While featuring some space-age gems, including Ed Ruscha’s painting on paper Even Though He’s Light Years Away, His Heart Belongs to Me (1963), portraying a young woman in a rocket-patterned blouse looking to the stars, and Andy Warhol’s Astronauts (1963), a black-and-white rendition of American spacemen roughly silk-screened on a large piece of paper, the showstopper in Gagosian Gallery’s front-and-center booth is Mike Kelley’s installation Gospel Rocket (2005), made up of a movie marquee, videos of a gospel choir, and a black rocket whimsically sheathed in a golden church robe.

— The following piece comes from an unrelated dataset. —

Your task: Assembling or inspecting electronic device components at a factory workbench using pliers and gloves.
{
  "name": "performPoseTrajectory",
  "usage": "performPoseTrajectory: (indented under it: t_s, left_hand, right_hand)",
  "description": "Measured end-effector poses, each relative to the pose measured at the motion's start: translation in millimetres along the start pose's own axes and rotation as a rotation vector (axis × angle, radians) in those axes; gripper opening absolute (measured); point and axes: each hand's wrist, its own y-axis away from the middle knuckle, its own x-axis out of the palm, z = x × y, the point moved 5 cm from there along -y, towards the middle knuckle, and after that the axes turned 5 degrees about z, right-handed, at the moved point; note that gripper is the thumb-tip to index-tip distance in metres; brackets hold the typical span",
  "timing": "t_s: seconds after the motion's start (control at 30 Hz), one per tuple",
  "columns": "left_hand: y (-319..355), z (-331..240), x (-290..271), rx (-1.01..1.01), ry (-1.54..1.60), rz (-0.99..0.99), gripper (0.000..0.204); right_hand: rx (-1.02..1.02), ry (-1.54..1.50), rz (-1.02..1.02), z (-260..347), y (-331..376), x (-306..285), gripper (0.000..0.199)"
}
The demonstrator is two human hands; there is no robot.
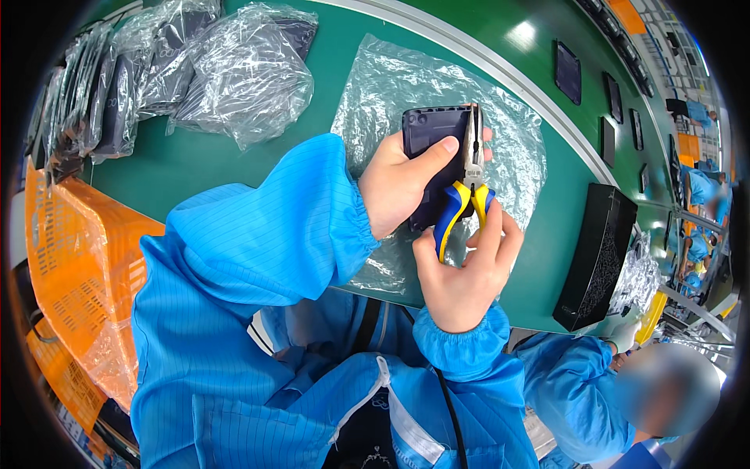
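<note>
Right now, your left hand (394,184) holds a dark casing (437,129) over the middle of the green table (187,166), its thumb pressed across the face and its other fingers closed behind, their tips showing past the right edge. Your right hand (471,277) has its fingers wrapped around the blue-and-yellow handles of the pliers (473,156). Their long nose points to the far side, lying along the casing's right edge; whether the tips grip that edge, you can't quite tell from this view.

Beneath the casing, a clear plastic sheet (375,86) spreads on the table. At the far left, a crumpled clear bag (242,78) encloses a dark panel, and beside it a row of clear bags (125,102) holds more dark panels, packed close together. To the near left stands an orange basket (58,227) with slotted walls, clear film showing at its near part. On the right sits a black box (598,262), its contents hidden, with crumpled plastic (639,273) just beside it and a co-worker (574,391) nearer.
</note>
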Motion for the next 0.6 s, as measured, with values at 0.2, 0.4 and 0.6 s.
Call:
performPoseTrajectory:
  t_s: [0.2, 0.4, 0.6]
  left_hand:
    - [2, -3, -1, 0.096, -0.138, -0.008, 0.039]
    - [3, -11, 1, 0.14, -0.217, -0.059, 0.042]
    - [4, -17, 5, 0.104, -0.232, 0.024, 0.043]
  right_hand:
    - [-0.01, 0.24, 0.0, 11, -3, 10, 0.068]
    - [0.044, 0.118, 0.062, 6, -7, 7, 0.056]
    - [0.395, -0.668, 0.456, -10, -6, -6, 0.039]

David Zwirner—located opposite Gagosian at the entrance of the fair—offers a selection of works by gallery artists, including a dynamic suspended metal sculpture from 1959 by Ruth Asawa and a new group of sculptures from Isa Genzken’s ongoing series of concrete radios, Weltempfänger (World Receiver), which was on hold by a major museum. Works in the booth range in price from $10,000 for small photographs by Wolfgang Tillmans and Josh Smith’s monotypes to $850,000 for Asawa’s intricately woven wire piece.
“Seattle is a 21st-century city,” Zwirner director Robert Goff asserted at the collectors’ preview. “There are a lot of great collectors here, and there are others that are just emerging. We feel that the entire West Coast of the United States has great potential, and thus bring the kind of booth that we would bring to Frieze or any other fair. We want to start conversations, and sometimes those conversations continue through the year and turn into good relationships.”

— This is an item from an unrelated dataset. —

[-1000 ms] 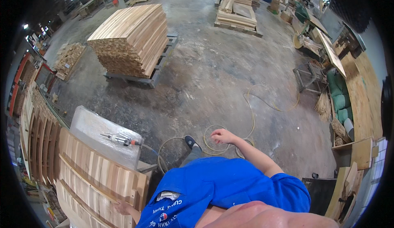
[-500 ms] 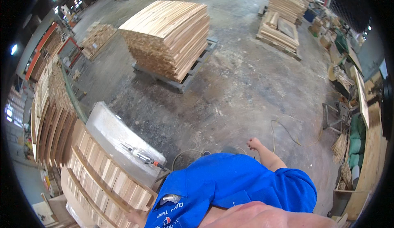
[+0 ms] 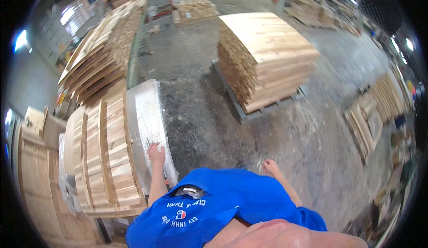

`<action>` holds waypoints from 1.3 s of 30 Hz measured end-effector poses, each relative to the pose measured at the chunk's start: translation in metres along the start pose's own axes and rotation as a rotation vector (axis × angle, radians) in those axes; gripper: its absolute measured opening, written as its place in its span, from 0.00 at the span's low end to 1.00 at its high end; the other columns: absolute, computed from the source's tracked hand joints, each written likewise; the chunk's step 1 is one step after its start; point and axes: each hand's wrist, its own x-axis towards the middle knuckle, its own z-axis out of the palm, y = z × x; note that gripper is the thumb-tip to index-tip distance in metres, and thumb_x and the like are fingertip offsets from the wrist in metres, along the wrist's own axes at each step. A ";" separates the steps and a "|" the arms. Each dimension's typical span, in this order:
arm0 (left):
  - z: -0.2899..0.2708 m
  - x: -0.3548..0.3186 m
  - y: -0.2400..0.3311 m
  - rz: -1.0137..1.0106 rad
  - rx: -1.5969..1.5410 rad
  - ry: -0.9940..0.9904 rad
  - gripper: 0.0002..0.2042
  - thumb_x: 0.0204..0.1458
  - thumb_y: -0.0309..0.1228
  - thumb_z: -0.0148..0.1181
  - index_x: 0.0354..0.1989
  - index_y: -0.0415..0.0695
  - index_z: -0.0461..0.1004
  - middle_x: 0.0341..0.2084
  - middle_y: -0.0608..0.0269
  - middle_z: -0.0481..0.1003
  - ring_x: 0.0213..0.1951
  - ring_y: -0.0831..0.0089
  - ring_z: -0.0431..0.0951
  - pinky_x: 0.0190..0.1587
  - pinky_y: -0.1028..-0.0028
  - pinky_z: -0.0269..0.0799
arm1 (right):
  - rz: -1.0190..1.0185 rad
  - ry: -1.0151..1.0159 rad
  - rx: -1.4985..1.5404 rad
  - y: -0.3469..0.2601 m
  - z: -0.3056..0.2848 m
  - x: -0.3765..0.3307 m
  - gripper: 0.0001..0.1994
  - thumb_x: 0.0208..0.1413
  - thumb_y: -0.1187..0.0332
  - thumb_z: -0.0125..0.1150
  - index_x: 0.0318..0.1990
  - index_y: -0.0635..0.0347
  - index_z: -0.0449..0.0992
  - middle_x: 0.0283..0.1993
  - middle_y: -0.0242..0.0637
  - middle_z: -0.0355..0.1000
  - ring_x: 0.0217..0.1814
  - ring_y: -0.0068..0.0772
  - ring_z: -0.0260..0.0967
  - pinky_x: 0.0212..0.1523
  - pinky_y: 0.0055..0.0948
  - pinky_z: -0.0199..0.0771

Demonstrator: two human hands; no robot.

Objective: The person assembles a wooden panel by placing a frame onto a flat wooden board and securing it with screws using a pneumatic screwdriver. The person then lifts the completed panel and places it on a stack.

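Observation:
My left hand (image 3: pixel 156 153) rests flat on the near end of a shiny metal bench top (image 3: pixel 145 109), fingers spread, holding nothing. Just left of it lies a stack of curved wooden slat panels (image 3: pixel 107 154). My right hand (image 3: pixel 269 166) hangs free at my side above the dusty concrete floor (image 3: pixel 200 127), fingers loosely bent, nothing in it. My blue shirt (image 3: pixel 223 208) fills the bottom of the view and hides both upper arms.
A tall pallet of stacked light boards (image 3: pixel 265 56) stands ahead to the right. Long racks of wooden strips (image 3: pixel 100 56) run along the left. More board piles (image 3: pixel 370 114) line the right side, and wooden crates (image 3: pixel 35 159) sit at far left.
The view has swung left, so the pallet now sits right of centre. My left hand has come onto the metal bench. My right hand has dropped closer to my side.

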 end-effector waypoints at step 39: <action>0.033 0.127 -0.087 -0.737 0.016 0.459 0.13 0.45 0.31 0.55 0.40 0.42 0.72 0.41 0.50 0.71 0.45 0.55 0.70 0.48 0.62 0.64 | -1.308 -1.410 -0.454 -0.614 0.482 0.259 0.11 0.51 0.63 0.54 0.36 0.61 0.75 0.33 0.44 0.72 0.36 0.41 0.71 0.39 0.34 0.70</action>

A key player in shaping this year’s edition of the fair is its artistic director, Nato Thompson. A curator at Creative Time for 11 years before taking on the role of artistic director of the newly founded East Coast kunsthalle Philadelphia Contemporary in 2017, Thompson has put together a group of projects, performances, and talks to give the fair a diverse, creative edge.

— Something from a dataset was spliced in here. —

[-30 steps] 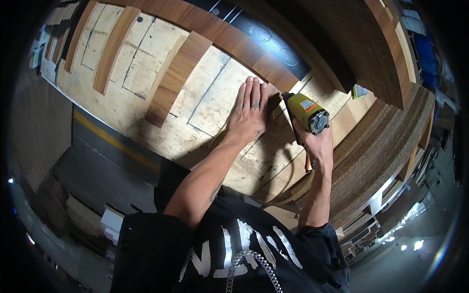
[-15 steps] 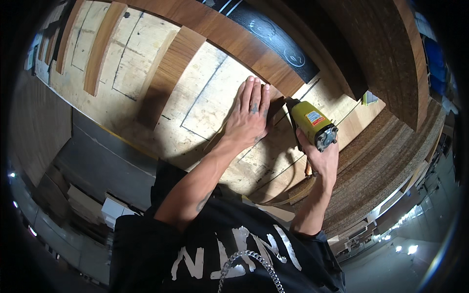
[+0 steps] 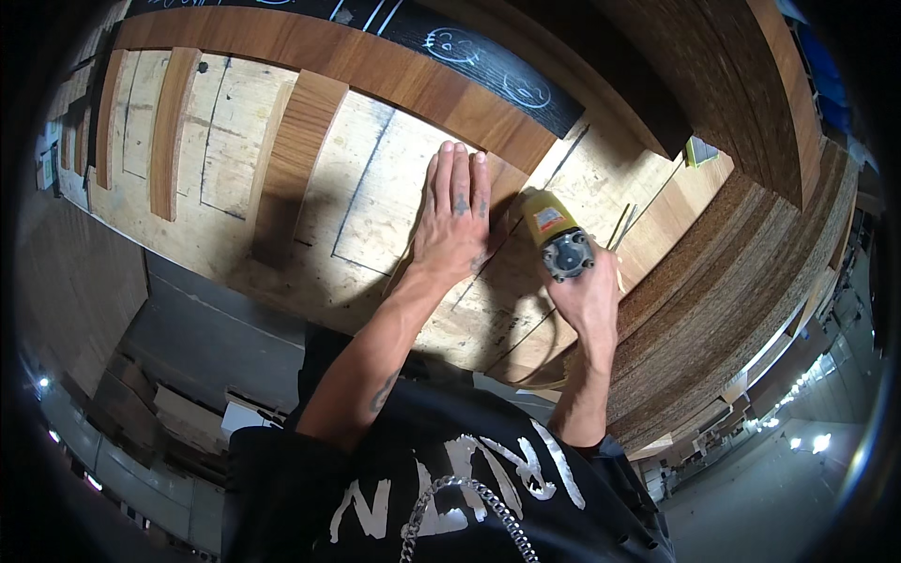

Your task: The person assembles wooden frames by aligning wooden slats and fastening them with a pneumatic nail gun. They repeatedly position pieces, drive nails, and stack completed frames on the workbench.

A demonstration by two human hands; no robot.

“It’s like cooking, where all of the ingredients have their own role,” Thompson told us as we prepared to watch Survival Research Lab’s battle between live robots on CenturyLink Field’s plaza. “Here we are in front of a bunch of robots that are going to be hulking and greasy and monstrous. We’ve got a video by a Philly artist, a single mom [Jennifer Levonian] who’s trying to make ends meet in a gentrified neighborhood, and indigenous artists [Charlene Vickers and Maria Hupfield] who are doing sacred ritual performances, along with Trevor Paglen presenting a satellite that’s going to be launched into space in August. It’s not like there’s any one theme; its more like there are different tendencies, different tones—some are soft, while others are aggressive. I think of it as a stew. It’s people-friendly, but not that much different than what I did at Creative Time.”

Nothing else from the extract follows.